What about other languages and other diacritics? What's true for one diacritic in one case may not be for the next. Or for that same diacritic may be treated differently in another language's keyboard.

When an OS handels this do you type the letters first & then the diacritic/accent? Or the other way round? And is that true in all languages & in all OSs?

And when an OS does automatically combine a given set of letters & diacritics for you; would a liga feature conflict with that OS's type handeling feature? Could reversing the order of input ( diacritic & then letter or the reverse) allow both to co-exist?

.'s picture

Eben,
you should definitely spend some time with the Unicode table PDFs, as well as checking out the sites devoted to The World of Diacritics.
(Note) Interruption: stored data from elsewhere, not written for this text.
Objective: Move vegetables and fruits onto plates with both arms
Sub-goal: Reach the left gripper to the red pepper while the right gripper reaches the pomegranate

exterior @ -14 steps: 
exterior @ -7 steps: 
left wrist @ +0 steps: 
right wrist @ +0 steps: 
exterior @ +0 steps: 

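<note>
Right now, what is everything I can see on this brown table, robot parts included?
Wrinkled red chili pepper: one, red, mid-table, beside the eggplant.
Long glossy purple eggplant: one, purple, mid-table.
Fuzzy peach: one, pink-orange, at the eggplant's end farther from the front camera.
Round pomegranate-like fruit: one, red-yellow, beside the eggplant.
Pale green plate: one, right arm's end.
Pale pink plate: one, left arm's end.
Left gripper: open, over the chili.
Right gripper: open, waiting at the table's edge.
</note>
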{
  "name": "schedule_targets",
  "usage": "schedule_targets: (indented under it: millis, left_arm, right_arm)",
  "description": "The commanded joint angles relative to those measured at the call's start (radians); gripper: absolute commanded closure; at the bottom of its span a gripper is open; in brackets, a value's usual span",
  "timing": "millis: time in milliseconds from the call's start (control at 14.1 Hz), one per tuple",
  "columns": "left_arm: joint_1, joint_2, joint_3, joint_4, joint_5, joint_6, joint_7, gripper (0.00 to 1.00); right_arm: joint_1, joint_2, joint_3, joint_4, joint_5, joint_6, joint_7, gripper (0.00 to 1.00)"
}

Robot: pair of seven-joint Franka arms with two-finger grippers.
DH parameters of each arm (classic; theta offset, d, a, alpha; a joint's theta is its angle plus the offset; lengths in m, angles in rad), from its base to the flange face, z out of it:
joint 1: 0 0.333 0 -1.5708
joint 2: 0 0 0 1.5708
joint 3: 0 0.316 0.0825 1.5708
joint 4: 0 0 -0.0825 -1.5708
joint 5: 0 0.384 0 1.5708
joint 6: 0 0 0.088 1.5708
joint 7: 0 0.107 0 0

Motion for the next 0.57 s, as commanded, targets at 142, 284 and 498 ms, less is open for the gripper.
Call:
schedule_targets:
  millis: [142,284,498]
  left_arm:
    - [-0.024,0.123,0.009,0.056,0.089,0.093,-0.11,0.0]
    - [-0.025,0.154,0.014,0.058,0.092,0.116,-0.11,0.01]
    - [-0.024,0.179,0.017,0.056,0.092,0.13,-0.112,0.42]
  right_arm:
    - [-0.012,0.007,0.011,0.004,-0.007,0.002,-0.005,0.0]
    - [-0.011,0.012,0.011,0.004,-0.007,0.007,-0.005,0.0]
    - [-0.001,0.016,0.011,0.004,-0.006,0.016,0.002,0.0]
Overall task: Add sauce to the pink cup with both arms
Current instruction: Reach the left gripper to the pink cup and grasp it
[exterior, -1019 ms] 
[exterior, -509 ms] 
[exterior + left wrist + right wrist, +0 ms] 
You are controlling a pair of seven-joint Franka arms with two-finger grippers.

I spend a lot of time on these sites:
http://www.unicode.org/charts/
http://www.eki.ee/letter/
http://diacritics.typo.cz/index.php?id=1

There are Unicode indices for hundreds of accented glyphs, and different keyboard layouts map to accents differently, but the usual way things work is request accent, then request letter, which triggers the single glyph "letteraccent".

Which is why you can't just ask for a di(a)eresis + n to get the ndieresis accent needed for Spinal Tap: that glyph isn't mapped to a Unicode index, and system sotware doesn't recognise this as a valid combination. Hell, even with REAL accents, like lacute (uni013A), you can't use your U.S. keyboard layout and ask for an acute with an l under it. (This glyph is used in Slovak, and is supported by the 8859-2 character map.)

Another reason not to try to make accented glyphs using liga is that some accents come in a few different forms. Adam very kindly showed me how one should make ogoneks, and the "standard" ogonek one uses in a sans font is usually too wide for the I and i, so you have to tweak.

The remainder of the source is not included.